This form of inflammation of the mouth, occasionally seen in foals and other young creatures, is characterized by an eruption on the tongue and other parts of the membrane, and sometimes also on the lips. It resembles in its main features the malady termed "Thrush" in the human infant, and is believed to have its origin in a similar if not identical cause, viz.: a minute fungus or microscopic plant.

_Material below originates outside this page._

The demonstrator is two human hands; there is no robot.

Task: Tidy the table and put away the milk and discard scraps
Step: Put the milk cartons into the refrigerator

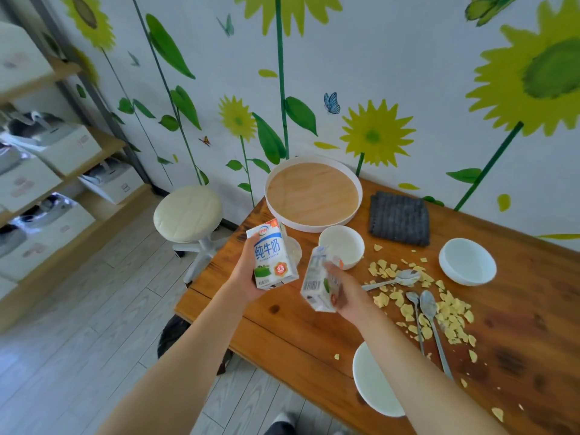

In certain states of the system this organism (Oidium albicans), on gaining access to the mouth, finds in the mucous membrane the necessary conditions for its growth and development, as the result of which inflammation is produced, at first in numerous small scattered centres, and later over a considerable surface of the cavity. In some cases it may reach the throat and extend to the air-passage, or pass downward along the gullet and invade the stomach.

Symptoms

As we have previously remarked, aphthae is a disease of early life, and seldom seen after the suckling period. Although characterized by an eruption in the mouth it is often attended by more or less constitutional disturbance, in connection with which derangement of the stomach is a marked feature. In some instances, however, it is of a mild character and passes away without attracting particular notice. In the more severe form it is ushered in by general signs of illness, of which dulness, a staring coat, and looseness of the bowels are the more conspicuous. An inspection of the mouth discloses a number of grayish-white spots scattered over the tongue, the cheeks, and other parts. These may be so numerous and closely packed as to run one into the other and spread over a large surface of the lining membrane. Later the month becomes covered with sores, saliva hangs about the lips, and the breath becomes offensive. Where the disease invades the throat there is difficulty in swallowing. Disordered digestion is shown by looseness of the bowels or diarrhoea, and straining may be present, when the dung is sour and foul smelling. Very young foals when observed to let go the teat without obtaining satisfaction, or when presenting a tucked-up appearance, should be examined as to their mouth. The reader familiar with sucking colts is of course aware that in health they make very frequent visits to the maternal bottle, taking short intervals of rest, varied with gallops, and returning for more nourishment in a few minutes; but a colt with a sore mouth will probably drop his ears and shake his head while trying again and again to lay hold of the teat.

Treatment

In dealing with this disease it is important to remember that any unwholesome condition of the milk of the dam will not only predispose to it, but likewise tend to aggravate it when once it has become established. Attention, therefore, should be directed to the health of the mare, and care' be taken that the food and water she receives is not only of good quality but suited to her condition as a matron. Should she be at all out of health a little laxative or alterative medicine should be prescribed at once and the diet carefully selected and administered. If the dam is being worked it would be desirable to discontinue her services and restrict her movements to gentle exercise. In addition her teats and udder should be sponged with a five per cent solution of carbolic acid morning and evening.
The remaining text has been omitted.